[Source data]
Start of Block
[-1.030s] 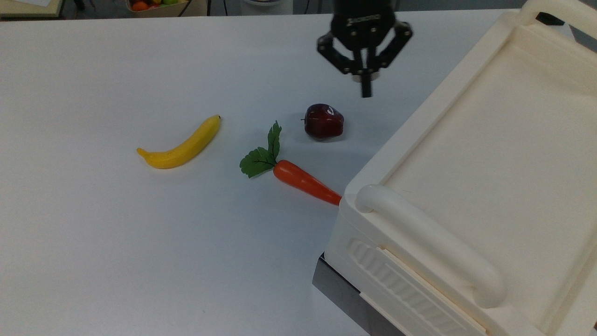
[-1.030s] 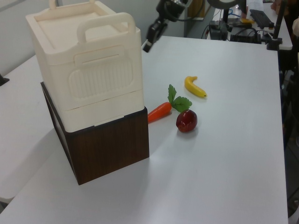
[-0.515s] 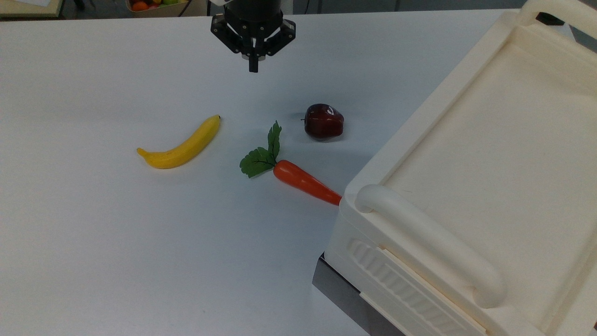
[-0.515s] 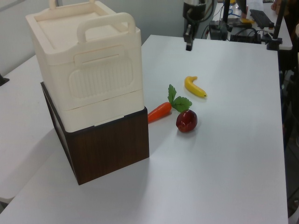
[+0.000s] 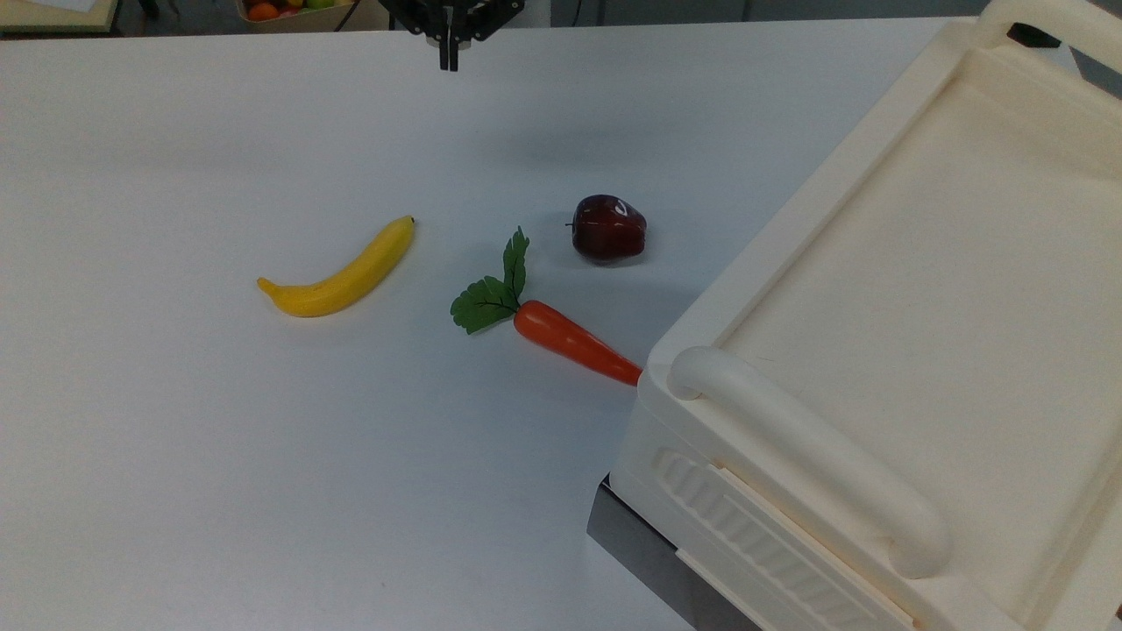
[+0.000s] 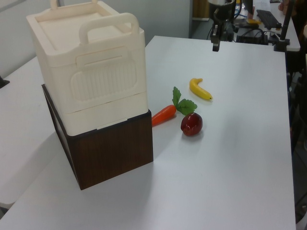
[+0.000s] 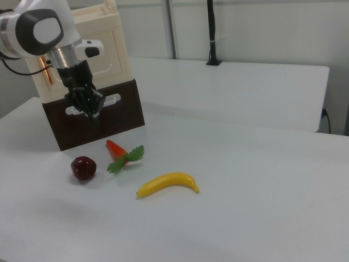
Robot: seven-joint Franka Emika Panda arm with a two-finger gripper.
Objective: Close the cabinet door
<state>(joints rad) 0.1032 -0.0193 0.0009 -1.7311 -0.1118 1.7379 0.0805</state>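
Two risks stand out. The gripper (image 5: 449,61) hangs at the top edge of the top view with its fingers pressed together and nothing between them, well apart from the cabinet (image 5: 920,289) at the right of the frame. The cabinet door (image 7: 109,54), at the upper left of the right view, looks flush with the cabinet's front, though the arm hides part of it. If the door has not seated, it could swing out unattended. A low return pass could knock the apple (image 5: 608,228) or the carrot (image 5: 570,342), whose tip meets the cabinet's corner. A hard push might also slide the cabinet on its dark wooden box (image 6: 112,148).
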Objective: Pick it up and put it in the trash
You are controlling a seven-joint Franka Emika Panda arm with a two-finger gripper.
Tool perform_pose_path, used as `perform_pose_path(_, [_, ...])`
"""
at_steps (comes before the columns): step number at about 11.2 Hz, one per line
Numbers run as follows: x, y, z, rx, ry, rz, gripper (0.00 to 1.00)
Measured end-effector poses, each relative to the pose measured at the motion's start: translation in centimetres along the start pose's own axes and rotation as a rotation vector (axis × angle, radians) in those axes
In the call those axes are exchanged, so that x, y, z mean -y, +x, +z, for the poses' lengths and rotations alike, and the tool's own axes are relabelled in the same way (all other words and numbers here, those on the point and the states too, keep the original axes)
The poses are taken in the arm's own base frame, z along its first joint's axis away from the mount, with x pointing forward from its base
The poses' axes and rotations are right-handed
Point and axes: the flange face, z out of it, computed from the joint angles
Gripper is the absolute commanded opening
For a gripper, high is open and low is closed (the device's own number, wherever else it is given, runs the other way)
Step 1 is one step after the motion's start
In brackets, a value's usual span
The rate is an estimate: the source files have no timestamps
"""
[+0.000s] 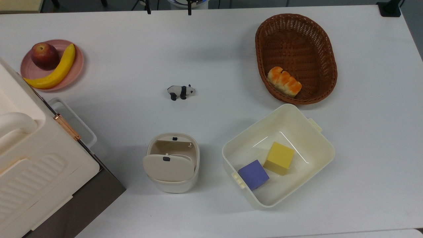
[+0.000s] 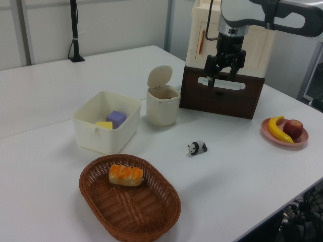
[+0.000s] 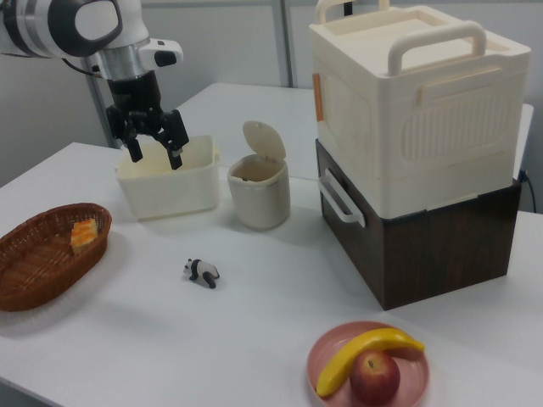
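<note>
Bin (image 1: 173, 162) flap tipped up; tub (image 1: 278, 155) holding two cubes (image 1: 266, 165); basket (image 1: 295, 57) holding bread (image 1: 284, 81); gripper (image 3: 155, 147) spread, empty, raised.

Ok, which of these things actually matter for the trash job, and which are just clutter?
Job:
- trash bin, lid tipped up
- claw, open, empty, in the air

Clutter:
- panda figurine
- wicker basket holding bread
- square tub holding yellow block and purple block
- pink plate with apple and banana
</note>
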Motion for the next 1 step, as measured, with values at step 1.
perform_pose_path(1, [-0.1, 0.0, 0.01, 0.0, 0.0, 0.002, 1.0])
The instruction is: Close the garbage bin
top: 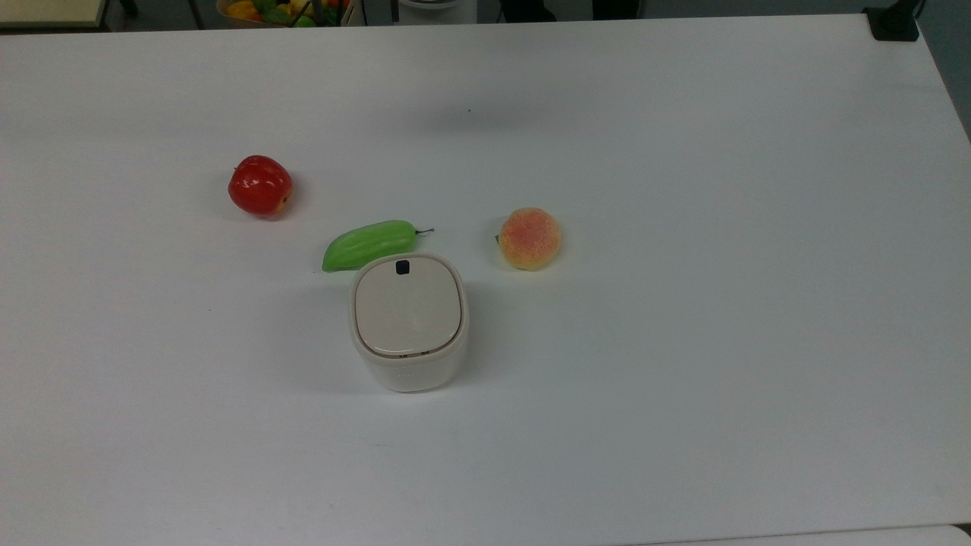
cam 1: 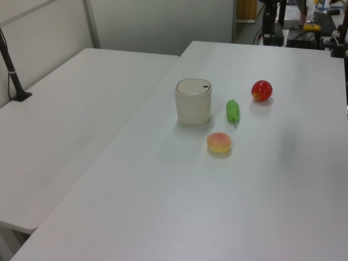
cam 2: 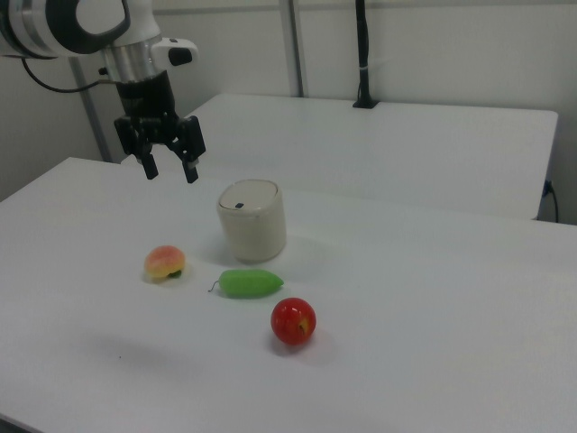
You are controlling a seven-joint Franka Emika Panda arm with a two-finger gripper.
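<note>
Top view: garbage bin point(top: 408, 322) sits mid-tabletop point(top: 683, 341), beige lid point(top: 408, 305) flat and flush, black tab point(top: 402, 267) at the lid's far edge. Green vegetable point(top: 369, 244) lies just beside the bin's far-left corner, touching or nearly so; can't tell which. Peach point(top: 529, 238) near the bin on the top view's right, apart from it. Red apple point(top: 260, 185) well apart toward the top view's upper left. Wide bare surface on the top view's right and along the near edge; far edge runs under a bowl of fruit point(top: 265, 9). Left view: bin point(cam 1: 193, 101) stands upright, lid down, closer to the tabletop's left-view-left edge than the fruits; vegetable point(cam 1: 232, 111) between bin and apple point(cam 1: 261, 90), peach point(cam 1: 219, 142) nearer the camera. A second table point(cam 1: 65, 125) adjoins on the left view's left. Large open area in the foreground. Right view: pincer point(cam 2: 168, 168) hangs in the air above the tabletop's far side, up and to the right view's left of the bin point(cam 2: 251, 219), clear of it; fingers point(cam 2: 190, 171) spread apart, holding nothing. Peach point(cam 2: 165, 262), vegetable point(cam 2: 250, 283) and apple point(cam 2: 293, 321) lie in front of the bin, all clear of the tabletop's edges.
</note>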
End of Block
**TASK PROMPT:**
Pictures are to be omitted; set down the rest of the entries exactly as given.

**RESPONSE TO THE TASK:**
[-1.030s] 
[-1.030s] 
[-0.515s] 
[-0.515s] 
[+0.000s] 
[+0.000s] 
[+0.000s] 
Robot: seven-joint Franka Emika Panda arm with a two-finger gripper.
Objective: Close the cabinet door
<state>(joints rad) 0.1032 -0.0193 0.0009 -1.7311 -0.1118 1.7379 0.0805</state>
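Two risks stand out. The gripper (image 5: 449,61) hangs at the top edge of the top view with its fingers pressed together and nothing between them, well apart from the cabinet (image 5: 920,289) at the right of the frame. The cabinet door (image 7: 109,54), at the upper left of the right view, looks flush with the cabinet's front, though the arm hides part of it. If the door has not seated, it could swing out unattended. A low return pass could knock the apple (image 5: 608,228) or the carrot (image 5: 570,342), whose tip meets the cabinet's corner. A hard push might also slide the cabinet on its dark wooden box (image 6: 112,148).
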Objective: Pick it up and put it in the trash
You are controlling a seven-joint Franka Emika Panda arm with a two-finger gripper.
Tool perform_pose_path, used as `perform_pose_path(_, [_, ...])`
"""
at_steps (comes before the columns): step number at about 11.2 Hz, one per line
Numbers run as follows: x, y, z, rx, ry, rz, gripper (0.00 to 1.00)
Measured end-effector poses, each relative to the pose measured at the motion's start: translation in centimetres along the start pose's own axes and rotation as a rotation vector (axis × angle, radians) in those axes
In the call those axes are exchanged, so that x, y, z mean -y, +x, +z, for the poses' lengths and rotations alike, and the tool's own axes are relabelled in the same way (all other words and numbers here, those on the point and the states too, keep the original axes)
The poses are taken in the arm's own base frame, z along its first joint's axis away from the mount, with x pointing forward from its base
The poses' axes and rotations are right-handed
Point and axes: the flange face, z out of it, computed from the joint angles
Gripper is the absolute commanded opening
For a gripper, high is open and low is closed (the device's own number, wherever else it is given, runs the other way)
Step 1 is one step after the motion's start
In brackets, a value's usual span
The rate is an estimate: the source files have no timestamps
"""
[+0.000s] 
[+0.000s] 
[+0.000s] 
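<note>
Bin (image 1: 173, 162) flap tipped up; tub (image 1: 278, 155) holding two cubes (image 1: 266, 165); basket (image 1: 295, 57) holding bread (image 1: 284, 81); gripper (image 3: 155, 147) spread, empty, raised.

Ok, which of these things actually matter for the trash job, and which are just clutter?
Job:
- trash bin, lid tipped up
- claw, open, empty, in the air

Clutter:
- panda figurine
- wicker basket holding bread
- square tub holding yellow block and purple block
- pink plate with apple and banana
</note>
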Motion for the next 1 step, as measured, with values at step 1.
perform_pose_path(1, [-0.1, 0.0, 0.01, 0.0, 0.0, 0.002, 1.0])
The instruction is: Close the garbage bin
top: 
cam 1: 
cam 2: 
You are controlling a seven-joint Franka Emika Panda arm with a two-finger gripper.
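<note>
Top view: garbage bin point(top: 408, 322) sits mid-tabletop point(top: 683, 341), beige lid point(top: 408, 305) flat and flush, black tab point(top: 402, 267) at the lid's far edge. Green vegetable point(top: 369, 244) lies just beside the bin's far-left corner, touching or nearly so; can't tell which. Peach point(top: 529, 238) near the bin on the top view's right, apart from it. Red apple point(top: 260, 185) well apart toward the top view's upper left. Wide bare surface on the top view's right and along the near edge; far edge runs under a bowl of fruit point(top: 265, 9). Left view: bin point(cam 1: 193, 101) stands upright, lid down, closer to the tabletop's left-view-left edge than the fruits; vegetable point(cam 1: 232, 111) between bin and apple point(cam 1: 261, 90), peach point(cam 1: 219, 142) nearer the camera. A second table point(cam 1: 65, 125) adjoins on the left view's left. Large open area in the foreground. Right view: pincer point(cam 2: 168, 168) hangs in the air above the tabletop's far side, up and to the right view's left of the bin point(cam 2: 251, 219), clear of it; fingers point(cam 2: 190, 171) spread apart, holding nothing. Peach point(cam 2: 165, 262), vegetable point(cam 2: 250, 283) and apple point(cam 2: 293, 321) lie in front of the bin, all clear of the tabletop's edges.
</note>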

No additional output is required.